**Your objective:**
Select all lines in the records that include "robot".

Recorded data
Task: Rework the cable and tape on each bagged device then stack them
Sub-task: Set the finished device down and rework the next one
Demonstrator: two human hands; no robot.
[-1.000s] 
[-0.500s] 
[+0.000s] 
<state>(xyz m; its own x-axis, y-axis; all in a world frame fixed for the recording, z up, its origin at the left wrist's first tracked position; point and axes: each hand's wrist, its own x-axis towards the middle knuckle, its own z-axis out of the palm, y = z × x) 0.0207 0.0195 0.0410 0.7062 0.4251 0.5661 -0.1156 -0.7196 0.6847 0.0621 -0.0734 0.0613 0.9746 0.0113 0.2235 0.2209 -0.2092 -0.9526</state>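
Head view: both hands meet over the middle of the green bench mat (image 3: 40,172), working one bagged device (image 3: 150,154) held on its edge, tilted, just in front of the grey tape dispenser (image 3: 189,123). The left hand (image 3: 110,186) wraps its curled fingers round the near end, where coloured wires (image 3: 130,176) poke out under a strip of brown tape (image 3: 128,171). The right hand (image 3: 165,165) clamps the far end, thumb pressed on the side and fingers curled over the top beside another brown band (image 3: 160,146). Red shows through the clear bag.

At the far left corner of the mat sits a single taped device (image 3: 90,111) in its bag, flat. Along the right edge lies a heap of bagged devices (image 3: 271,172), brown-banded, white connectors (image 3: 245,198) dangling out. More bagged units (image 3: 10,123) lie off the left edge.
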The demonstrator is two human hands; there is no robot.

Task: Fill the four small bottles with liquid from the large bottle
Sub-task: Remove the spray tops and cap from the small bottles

**Output:**
Demonstrator: two human hands; no robot.
The demonstrator is two human hands; there is no robot.

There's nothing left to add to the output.